Brief ▸ What you return must match the listing below character for character, minus any pictures.

Information shown ▸

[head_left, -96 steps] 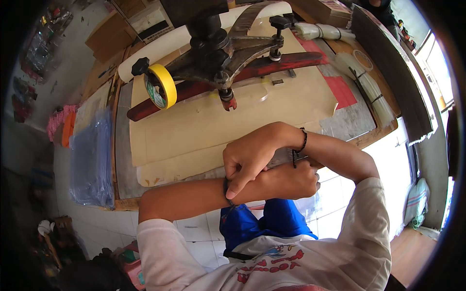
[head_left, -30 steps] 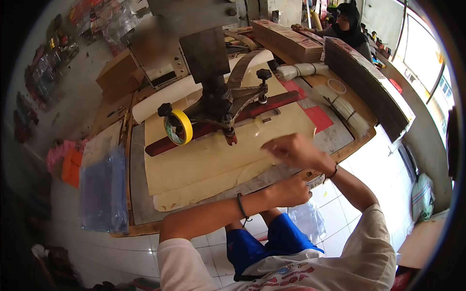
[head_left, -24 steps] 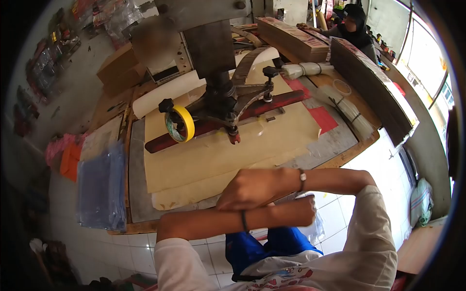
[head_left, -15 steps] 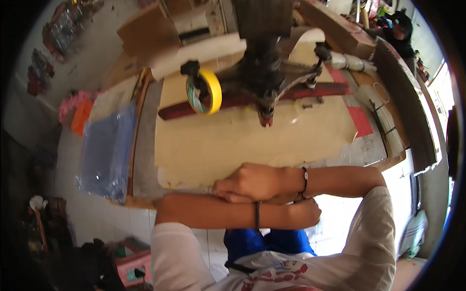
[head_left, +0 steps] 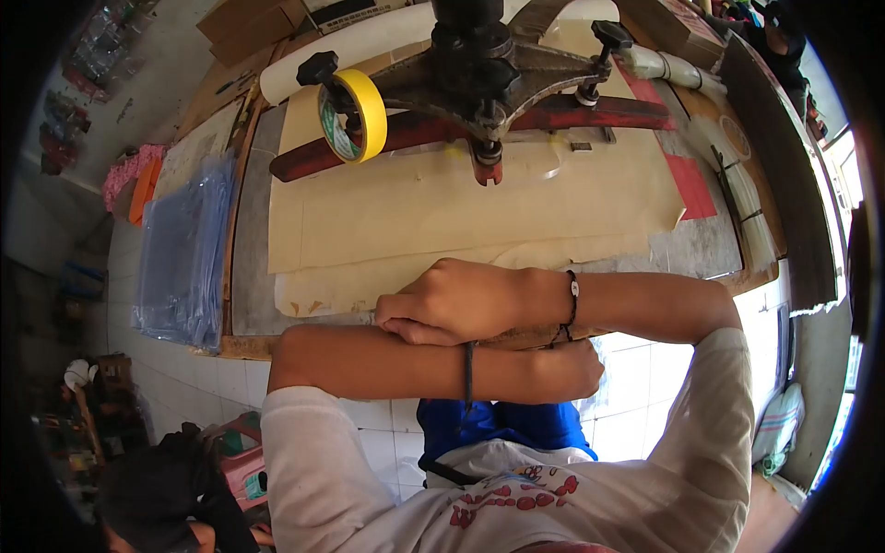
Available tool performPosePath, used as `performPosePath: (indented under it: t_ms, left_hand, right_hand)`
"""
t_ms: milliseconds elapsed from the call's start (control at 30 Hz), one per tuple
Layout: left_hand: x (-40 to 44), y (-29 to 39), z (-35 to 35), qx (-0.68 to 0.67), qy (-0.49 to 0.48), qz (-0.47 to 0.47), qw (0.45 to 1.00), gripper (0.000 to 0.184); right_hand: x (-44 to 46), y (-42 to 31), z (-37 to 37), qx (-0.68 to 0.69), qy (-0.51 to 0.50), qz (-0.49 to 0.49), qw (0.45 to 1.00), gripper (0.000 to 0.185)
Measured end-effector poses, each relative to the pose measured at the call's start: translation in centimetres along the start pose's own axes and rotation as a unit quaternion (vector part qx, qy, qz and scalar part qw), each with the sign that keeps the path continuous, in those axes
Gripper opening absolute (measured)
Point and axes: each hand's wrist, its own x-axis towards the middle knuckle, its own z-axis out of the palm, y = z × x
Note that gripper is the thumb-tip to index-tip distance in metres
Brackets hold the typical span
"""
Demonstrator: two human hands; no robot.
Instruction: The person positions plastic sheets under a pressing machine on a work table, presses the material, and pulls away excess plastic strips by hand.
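My forearms are crossed in front of me at the table's near edge. My left hand [head_left: 573,369] is on the right side, curled closed below my right wrist, and I see nothing in it. Over my left forearm rests my right hand [head_left: 447,302], fingers folded into a loose fist with nothing showing in it. Just beyond lie tan paper sheets [head_left: 387,217] on the table [head_left: 255,198]. Above them stands a dark metal press head [head_left: 475,78] with a red-edged bar [head_left: 590,113]. A yellow tape roll [head_left: 371,115] hangs on its left knob.
Clear plastic sheets [head_left: 182,253] are stacked at the left edge. Tied plastic bundles [head_left: 749,198] and a long dark board [head_left: 784,175] line the right. Cardboard boxes [head_left: 244,28] stand at the back. Another person [head_left: 152,493] is low at the bottom left, near a pink stool [head_left: 241,461].
The view has tilted and shifted, so the table and press sit higher and more to the left. My arms stay crossed, with the hands in the same pose.
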Motion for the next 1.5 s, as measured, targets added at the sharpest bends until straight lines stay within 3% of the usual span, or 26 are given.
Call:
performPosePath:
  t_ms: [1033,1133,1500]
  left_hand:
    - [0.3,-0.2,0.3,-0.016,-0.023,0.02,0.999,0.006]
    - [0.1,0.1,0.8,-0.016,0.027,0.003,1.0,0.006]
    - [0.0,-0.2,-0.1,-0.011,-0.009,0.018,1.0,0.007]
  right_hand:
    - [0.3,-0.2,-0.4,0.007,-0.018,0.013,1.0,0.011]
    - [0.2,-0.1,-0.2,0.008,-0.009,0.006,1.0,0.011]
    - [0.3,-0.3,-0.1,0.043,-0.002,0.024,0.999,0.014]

Your solution ▸
[head_left, -96 steps] 
[head_left, -30 steps] 
[head_left, -24 steps] 
[head_left, -15 steps] 
[head_left, +0 steps] 
Available tool performPosePath, used as `performPosePath: (indented under it: t_ms, left_hand, right_hand)`
"""
t_ms: milliseconds elapsed from the call's start (control at 30 Hz), one per tuple
Layout: left_hand: x (-40 to 44), y (-29 to 39), z (-35 to 35), qx (-0.68 to 0.67), qy (-0.49 to 0.48), qz (-0.47 to 0.47), qw (0.45 to 1.00), gripper (0.000 to 0.184); right_hand: x (-44 to 46), y (-42 to 31), z (-37 to 37), qx (-0.68 to 0.69), qy (-0.51 to 0.50), qz (-0.49 to 0.49), qw (0.45 to 1.00), gripper (0.000 to 0.185)
Measured end-effector poses, each relative to the pose measured at the call's start: translation in centimetres along the start pose's own axes and rotation as a unit quaternion (vector part qx, qy, qz and scalar part qw), each with the sign that keeps the path continuous, in those axes
Gripper opening absolute (measured)
Point and axes: each hand's wrist, its own x-axis towards the middle knuckle, its own z-axis out of the palm, y = z × x
Note that gripper is the thumb-tip to index-tip distance in metres
Brackets hold the typical span
"""
Demonstrator: two human hands; no robot.
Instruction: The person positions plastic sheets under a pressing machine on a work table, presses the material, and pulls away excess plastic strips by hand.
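My forearms are crossed in front of me at the table's near edge. My left hand [head_left: 573,369] is on the right side, curled closed below my right wrist, and I see nothing in it. Over my left forearm rests my right hand [head_left: 447,302], fingers folded into a loose fist with nothing showing in it. Just beyond lie tan paper sheets [head_left: 387,217] on the table [head_left: 255,198]. Above them stands a dark metal press head [head_left: 475,78] with a red-edged bar [head_left: 590,113]. A yellow tape roll [head_left: 371,115] hangs on its left knob.
Clear plastic sheets [head_left: 182,253] are stacked at the left edge. Tied plastic bundles [head_left: 749,198] and a long dark board [head_left: 784,175] line the right. Cardboard boxes [head_left: 244,28] stand at the back. Another person [head_left: 152,493] is low at the bottom left, near a pink stool [head_left: 241,461].
The view has tilted and shifted, so the table and press sit higher and more to the left. My arms stay crossed, with the hands in the same pose.
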Motion for the next 1.5 s, as measured, targets added at the sharpest bends until straight lines stay within 3% of the usual span, or 26 are given.
Call:
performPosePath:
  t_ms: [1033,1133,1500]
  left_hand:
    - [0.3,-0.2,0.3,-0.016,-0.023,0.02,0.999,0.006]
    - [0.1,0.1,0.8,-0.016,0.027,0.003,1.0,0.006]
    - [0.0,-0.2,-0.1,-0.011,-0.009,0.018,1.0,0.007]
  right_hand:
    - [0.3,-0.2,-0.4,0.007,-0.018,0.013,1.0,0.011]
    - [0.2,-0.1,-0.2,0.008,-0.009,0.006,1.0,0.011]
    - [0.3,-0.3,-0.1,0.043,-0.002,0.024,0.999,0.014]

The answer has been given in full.